§ **ASSIGNMENT**
Using the records below, output the stretch that opens with the line containing "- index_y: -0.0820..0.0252" and closes with the line containing "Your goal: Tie", exactly and including both lines, with nothing more.

[Data items]
===

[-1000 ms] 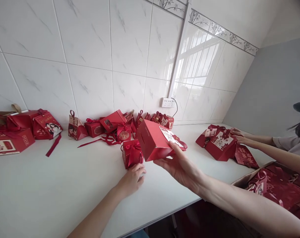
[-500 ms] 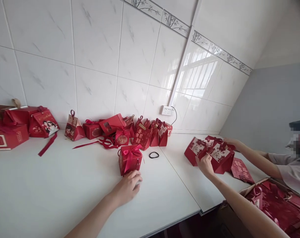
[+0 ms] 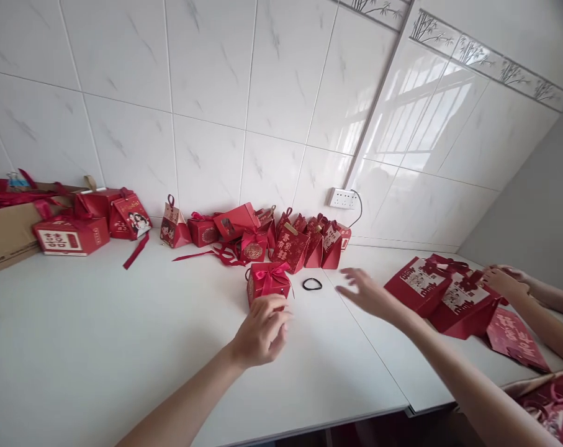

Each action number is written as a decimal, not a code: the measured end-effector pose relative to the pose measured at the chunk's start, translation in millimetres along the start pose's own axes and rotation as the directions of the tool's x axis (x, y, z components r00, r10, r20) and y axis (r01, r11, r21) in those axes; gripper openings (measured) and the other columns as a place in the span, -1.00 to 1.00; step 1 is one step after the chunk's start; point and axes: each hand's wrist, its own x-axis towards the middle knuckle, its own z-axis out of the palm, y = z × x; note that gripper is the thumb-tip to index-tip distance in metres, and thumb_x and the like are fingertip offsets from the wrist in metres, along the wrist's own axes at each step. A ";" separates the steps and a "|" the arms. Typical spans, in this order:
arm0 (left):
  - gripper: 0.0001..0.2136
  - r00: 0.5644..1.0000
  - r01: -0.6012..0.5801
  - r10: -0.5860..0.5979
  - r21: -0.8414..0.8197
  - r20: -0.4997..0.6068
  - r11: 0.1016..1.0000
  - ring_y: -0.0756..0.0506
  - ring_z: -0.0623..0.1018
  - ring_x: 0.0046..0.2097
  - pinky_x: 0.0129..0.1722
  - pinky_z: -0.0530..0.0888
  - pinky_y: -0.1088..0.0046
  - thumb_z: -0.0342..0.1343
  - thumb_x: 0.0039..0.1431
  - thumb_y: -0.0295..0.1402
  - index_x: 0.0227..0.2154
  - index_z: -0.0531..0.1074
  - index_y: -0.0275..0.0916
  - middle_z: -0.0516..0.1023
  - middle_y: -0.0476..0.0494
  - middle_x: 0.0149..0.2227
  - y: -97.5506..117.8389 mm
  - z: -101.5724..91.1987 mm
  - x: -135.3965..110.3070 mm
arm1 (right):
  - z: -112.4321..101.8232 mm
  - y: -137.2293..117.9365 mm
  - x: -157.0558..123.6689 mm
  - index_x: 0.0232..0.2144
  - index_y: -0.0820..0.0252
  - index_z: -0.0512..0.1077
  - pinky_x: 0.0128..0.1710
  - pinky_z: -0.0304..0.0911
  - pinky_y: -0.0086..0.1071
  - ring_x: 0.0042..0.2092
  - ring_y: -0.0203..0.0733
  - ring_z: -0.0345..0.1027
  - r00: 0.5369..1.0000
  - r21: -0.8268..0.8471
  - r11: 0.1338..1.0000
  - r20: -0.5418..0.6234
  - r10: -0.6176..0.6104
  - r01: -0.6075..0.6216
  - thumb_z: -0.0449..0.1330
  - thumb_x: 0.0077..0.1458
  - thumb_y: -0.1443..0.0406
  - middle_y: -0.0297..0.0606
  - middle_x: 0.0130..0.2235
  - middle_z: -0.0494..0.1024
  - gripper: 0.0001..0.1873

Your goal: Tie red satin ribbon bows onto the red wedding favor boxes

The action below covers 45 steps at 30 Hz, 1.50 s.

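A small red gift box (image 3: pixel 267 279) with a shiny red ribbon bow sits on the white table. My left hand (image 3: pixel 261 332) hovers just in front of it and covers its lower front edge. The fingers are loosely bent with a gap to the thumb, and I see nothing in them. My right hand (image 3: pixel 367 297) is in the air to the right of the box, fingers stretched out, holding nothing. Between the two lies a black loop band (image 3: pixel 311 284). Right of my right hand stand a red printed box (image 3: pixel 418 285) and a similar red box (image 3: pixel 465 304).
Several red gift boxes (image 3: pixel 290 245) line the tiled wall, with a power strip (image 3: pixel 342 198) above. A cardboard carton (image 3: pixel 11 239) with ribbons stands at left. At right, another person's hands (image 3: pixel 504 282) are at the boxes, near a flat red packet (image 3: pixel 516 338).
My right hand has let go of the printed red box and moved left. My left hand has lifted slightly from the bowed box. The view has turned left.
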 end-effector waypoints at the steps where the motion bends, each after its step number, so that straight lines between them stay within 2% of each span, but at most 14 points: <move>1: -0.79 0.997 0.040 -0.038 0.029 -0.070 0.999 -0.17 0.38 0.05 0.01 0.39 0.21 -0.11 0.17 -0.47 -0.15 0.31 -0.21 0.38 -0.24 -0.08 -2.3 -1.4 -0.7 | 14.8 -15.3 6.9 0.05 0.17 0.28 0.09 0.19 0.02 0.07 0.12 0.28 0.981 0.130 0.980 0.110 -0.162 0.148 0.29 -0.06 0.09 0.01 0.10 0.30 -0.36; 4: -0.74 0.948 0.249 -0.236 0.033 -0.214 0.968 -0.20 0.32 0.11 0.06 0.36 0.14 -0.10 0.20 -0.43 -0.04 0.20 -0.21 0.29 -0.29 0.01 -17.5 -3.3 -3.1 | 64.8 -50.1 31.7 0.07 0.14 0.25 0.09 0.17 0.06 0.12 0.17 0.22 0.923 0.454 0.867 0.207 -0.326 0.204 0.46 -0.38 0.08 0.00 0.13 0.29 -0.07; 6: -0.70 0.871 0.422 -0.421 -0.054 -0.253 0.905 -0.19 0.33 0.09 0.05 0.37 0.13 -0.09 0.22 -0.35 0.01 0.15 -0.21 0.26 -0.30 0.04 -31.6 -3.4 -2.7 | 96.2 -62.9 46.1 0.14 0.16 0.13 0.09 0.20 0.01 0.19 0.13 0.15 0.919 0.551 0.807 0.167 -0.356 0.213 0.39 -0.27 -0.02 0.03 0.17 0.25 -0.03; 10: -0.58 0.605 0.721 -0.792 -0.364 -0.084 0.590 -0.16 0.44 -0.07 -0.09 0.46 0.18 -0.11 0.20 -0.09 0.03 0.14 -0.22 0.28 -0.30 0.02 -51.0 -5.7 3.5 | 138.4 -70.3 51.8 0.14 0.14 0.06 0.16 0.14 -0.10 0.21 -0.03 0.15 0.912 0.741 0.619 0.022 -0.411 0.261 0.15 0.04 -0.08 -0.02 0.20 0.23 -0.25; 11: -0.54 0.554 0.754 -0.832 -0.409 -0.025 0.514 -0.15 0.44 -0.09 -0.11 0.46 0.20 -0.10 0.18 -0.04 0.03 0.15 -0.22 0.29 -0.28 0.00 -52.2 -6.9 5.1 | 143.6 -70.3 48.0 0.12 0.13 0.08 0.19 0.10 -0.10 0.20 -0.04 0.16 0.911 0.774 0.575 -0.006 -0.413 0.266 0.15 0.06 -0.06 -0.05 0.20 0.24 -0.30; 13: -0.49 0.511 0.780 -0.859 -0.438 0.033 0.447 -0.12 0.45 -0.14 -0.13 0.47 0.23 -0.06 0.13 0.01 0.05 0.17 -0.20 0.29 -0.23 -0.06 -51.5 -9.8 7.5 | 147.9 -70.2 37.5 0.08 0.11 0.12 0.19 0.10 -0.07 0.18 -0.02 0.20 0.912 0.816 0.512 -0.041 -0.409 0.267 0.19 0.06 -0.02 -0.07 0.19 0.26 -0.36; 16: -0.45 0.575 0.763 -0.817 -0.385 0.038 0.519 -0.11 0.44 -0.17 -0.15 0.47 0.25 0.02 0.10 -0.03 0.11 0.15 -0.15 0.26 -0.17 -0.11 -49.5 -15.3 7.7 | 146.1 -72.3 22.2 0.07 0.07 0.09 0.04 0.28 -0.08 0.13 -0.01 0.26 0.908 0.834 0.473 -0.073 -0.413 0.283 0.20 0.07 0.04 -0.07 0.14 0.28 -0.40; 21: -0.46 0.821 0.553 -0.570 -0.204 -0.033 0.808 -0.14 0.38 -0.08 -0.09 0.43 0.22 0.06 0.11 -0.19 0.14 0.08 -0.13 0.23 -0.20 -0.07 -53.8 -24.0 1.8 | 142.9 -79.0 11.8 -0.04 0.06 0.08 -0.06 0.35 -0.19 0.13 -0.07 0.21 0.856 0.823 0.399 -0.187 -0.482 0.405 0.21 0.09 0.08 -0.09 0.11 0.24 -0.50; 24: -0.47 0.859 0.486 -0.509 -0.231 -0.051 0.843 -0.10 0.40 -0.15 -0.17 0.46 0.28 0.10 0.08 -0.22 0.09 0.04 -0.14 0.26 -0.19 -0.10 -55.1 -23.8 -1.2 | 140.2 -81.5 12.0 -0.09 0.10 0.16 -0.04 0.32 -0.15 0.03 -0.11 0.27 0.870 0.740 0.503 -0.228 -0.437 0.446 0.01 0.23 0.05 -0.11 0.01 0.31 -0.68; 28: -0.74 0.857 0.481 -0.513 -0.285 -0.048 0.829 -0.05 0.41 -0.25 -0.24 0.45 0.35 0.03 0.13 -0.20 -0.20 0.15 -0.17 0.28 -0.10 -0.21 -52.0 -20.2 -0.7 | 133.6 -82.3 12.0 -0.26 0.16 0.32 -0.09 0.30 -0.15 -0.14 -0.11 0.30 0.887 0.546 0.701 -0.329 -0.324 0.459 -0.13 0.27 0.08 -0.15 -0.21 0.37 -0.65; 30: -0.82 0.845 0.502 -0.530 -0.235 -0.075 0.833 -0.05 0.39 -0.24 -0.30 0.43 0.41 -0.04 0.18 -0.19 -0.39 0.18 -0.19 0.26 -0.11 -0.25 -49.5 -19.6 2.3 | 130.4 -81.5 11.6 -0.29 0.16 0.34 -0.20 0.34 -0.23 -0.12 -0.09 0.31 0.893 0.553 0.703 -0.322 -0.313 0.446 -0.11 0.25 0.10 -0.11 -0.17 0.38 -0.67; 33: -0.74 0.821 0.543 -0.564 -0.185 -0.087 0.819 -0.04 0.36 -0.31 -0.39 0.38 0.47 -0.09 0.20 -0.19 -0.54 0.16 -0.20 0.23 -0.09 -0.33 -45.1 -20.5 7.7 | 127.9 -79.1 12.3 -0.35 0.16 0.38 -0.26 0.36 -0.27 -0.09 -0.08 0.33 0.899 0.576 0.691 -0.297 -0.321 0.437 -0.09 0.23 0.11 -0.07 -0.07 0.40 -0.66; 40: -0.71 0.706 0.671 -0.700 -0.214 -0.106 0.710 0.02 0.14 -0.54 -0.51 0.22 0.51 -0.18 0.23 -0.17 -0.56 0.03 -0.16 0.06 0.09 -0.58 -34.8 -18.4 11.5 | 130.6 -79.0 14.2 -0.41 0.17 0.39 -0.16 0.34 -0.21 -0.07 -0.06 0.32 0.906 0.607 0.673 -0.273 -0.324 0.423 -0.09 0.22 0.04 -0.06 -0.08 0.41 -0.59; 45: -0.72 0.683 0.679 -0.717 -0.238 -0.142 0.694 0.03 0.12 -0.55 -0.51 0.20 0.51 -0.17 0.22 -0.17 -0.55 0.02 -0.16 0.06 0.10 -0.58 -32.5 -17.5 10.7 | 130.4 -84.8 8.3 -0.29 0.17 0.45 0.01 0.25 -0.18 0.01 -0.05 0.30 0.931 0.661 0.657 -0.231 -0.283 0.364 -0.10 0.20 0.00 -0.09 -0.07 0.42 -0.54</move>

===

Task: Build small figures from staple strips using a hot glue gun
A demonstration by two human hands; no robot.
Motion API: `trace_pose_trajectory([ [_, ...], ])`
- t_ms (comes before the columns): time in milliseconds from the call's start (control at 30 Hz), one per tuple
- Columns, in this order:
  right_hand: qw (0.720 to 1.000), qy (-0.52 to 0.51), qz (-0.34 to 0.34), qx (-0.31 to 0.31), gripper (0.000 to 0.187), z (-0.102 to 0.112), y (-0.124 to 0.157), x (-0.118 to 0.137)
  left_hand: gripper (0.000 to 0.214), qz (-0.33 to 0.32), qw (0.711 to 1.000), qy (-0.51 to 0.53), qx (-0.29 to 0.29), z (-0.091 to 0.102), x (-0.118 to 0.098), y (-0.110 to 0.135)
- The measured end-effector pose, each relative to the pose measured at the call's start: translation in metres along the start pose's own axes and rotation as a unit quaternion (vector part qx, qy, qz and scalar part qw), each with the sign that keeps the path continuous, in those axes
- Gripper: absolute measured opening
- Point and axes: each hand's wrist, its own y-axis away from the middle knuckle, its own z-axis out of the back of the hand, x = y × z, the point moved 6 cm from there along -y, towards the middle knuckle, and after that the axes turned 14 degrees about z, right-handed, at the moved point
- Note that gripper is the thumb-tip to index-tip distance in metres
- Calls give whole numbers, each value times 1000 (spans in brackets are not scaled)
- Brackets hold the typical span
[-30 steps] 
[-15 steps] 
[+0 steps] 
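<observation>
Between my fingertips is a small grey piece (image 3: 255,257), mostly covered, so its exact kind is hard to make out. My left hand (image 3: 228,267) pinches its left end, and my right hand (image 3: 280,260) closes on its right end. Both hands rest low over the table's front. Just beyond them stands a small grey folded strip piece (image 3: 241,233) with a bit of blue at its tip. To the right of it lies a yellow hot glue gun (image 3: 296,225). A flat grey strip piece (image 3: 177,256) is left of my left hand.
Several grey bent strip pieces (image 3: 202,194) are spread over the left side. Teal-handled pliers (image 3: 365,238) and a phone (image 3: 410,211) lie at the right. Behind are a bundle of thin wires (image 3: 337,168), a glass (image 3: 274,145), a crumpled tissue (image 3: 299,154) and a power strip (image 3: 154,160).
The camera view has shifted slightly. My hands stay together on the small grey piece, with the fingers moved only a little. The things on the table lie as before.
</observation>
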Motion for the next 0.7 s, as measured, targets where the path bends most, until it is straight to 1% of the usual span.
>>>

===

§ **SOLUTION TO THE PROBLEM**
  - index_y: -0.0820..0.0252
  - index_z: -0.0512..0.1077
  - pinky_x: 0.0128..0.1710
  - pinky_z: -0.0304..0.0911
  - pinky_y: -0.0086..0.1071
  - ring_x: 0.0042..0.2092
  - ring_y: -0.0203..0.0733
  - ring_z: -0.0345..0.1027
  - r00: 0.5369..1.0000
  - r21: -0.8268..0.8471
  - r11: 0.1338..1.0000
  - r20: -0.5418..0.6234
  - r10: -0.6176..0.6104
  - r01: -0.6075..0.6216
  - thumb_z: -0.0449..0.1330
  - thumb_x: 0.0077..0.1458
  - thumb_y: -0.1443..0.0406
  - middle_y: -0.0297..0.0606
  - middle_x: 0.0130..0.2235
  - middle_z: -0.0494..0.1024
  - gripper: 0.0001..0.1873

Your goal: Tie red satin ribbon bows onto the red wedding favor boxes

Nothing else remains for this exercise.